New subject: [libvirt] [PATCH V1 3/4] Parse lists of values
This patch introduces a parser for parsing lists of values as for example
found in the XML here:
<parameter name='TEST' value='[10.1.2.3,10.2.3.4,
10.1.1.1]'/>
The list of values is then stored in the newly introduced data type
virNWFilterVarValue.
Adapt the XML schema to be able to handle lists.
Signed-off-by: Stefan Berger <stefanb(a)linux.vnet.ibm.com>
---
docs/schemas/nwfilter.rng | 29 ++++++----
src/conf/nwfilter_params.c | 123 +++++++++++++++++++++++++++++++++++++++++++--
2 files changed, 138 insertions(+), 14 deletions(-)

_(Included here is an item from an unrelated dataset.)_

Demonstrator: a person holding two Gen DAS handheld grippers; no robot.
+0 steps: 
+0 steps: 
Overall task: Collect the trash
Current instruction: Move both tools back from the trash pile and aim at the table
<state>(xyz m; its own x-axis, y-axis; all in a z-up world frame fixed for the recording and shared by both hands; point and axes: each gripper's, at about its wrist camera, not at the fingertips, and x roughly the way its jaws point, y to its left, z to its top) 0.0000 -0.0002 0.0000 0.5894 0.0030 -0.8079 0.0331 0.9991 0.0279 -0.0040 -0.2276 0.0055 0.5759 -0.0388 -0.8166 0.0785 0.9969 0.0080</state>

Index: libvirt-acl/src/conf/nwfilter_params.c
===================================================================
--- libvirt-acl.orig/src/conf/nwfilter_params.c
+++ libvirt-acl/src/conf/nwfilter_params.c
@@ -616,9 +618,124 @@ isValidVarValue(const char *value)
}
static virNWFilterVarValuePtr
-virNWFilterParseVarValue(const char *val)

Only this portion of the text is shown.